> _Assignment_
Beginning with the line where "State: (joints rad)" occurs, transcribe every line exactly through the last line of the listing below, and no others.

> _Dataset section_
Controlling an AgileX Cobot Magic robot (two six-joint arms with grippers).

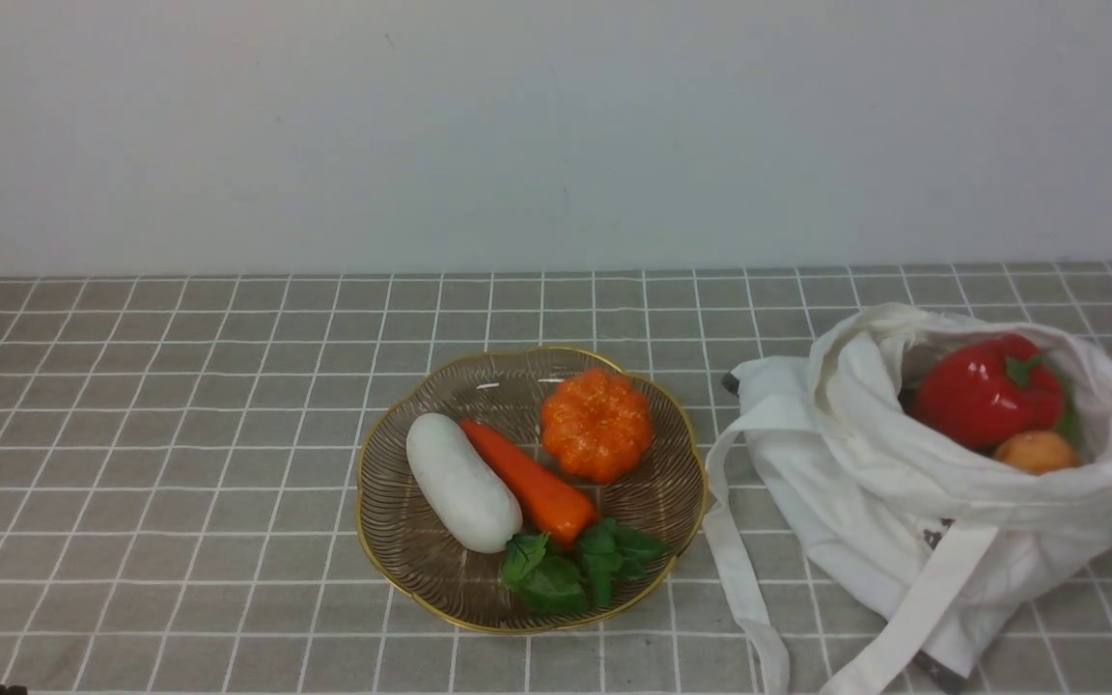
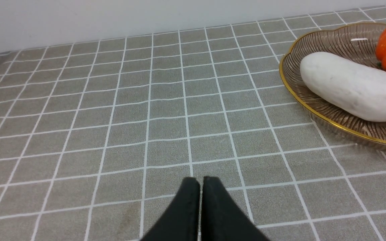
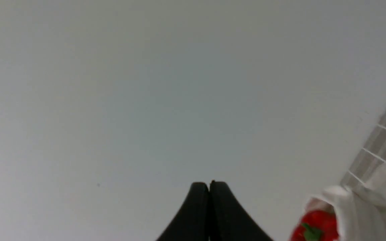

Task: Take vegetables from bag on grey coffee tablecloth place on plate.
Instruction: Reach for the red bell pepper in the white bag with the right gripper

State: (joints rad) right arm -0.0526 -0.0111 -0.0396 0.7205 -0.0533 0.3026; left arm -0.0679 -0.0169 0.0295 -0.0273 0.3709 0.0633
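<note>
The red bell pepper (image 1: pixel 986 394) lies in the open mouth of the white bag (image 1: pixel 913 483) on the right of the grey tablecloth (image 1: pixel 180 434); it also shows in the right wrist view (image 3: pixel 315 227) beside the bag's cloth (image 3: pixel 370 207). The ribbed plate with a gold rim (image 1: pixel 392 541) sits in the middle; its rim shows in the left wrist view (image 2: pixel 286 80). My left gripper (image 2: pixel 201 182) is shut and empty, low over bare cloth left of the plate. My right gripper (image 3: pixel 209 186) is shut and empty, facing the wall. Neither gripper shows in the front view.
On the plate lie a white radish (image 1: pixel 462 481), an orange carrot (image 1: pixel 529 481) with green leaves (image 1: pixel 575 565) and an orange pumpkin (image 1: pixel 597 423). A small orange round thing (image 1: pixel 1036 451) sits in the bag below the pepper. The bag's straps (image 1: pixel 744 579) trail forward. A pale wall stands behind.
</note>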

> _Answer to the problem_
State: (joints rad) right arm -0.0526 -0.0111 -0.0396 0.7205 -0.0533 0.3026; left arm -0.0679 -0.0169 0.0295 -0.0273 0.3709 0.0633
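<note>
The red bell pepper (image 1: pixel 986 394) lies in the open mouth of the white bag (image 1: pixel 913 483) on the right of the grey tablecloth (image 1: pixel 180 434); it also shows in the right wrist view (image 3: pixel 315 227) beside the bag's cloth (image 3: pixel 370 207). The ribbed plate with a gold rim (image 1: pixel 392 541) sits in the middle; its rim shows in the left wrist view (image 2: pixel 286 80). My left gripper (image 2: pixel 201 182) is shut and empty, low over bare cloth left of the plate. My right gripper (image 3: pixel 209 186) is shut and empty, facing the wall. Neither gripper shows in the front view.
On the plate lie a white radish (image 1: pixel 462 481), an orange carrot (image 1: pixel 529 481) with green leaves (image 1: pixel 575 565) and an orange pumpkin (image 1: pixel 597 423). A small orange round thing (image 1: pixel 1036 451) sits in the bag below the pepper. The bag's straps (image 1: pixel 744 579) trail forward. A pale wall stands behind.
</note>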

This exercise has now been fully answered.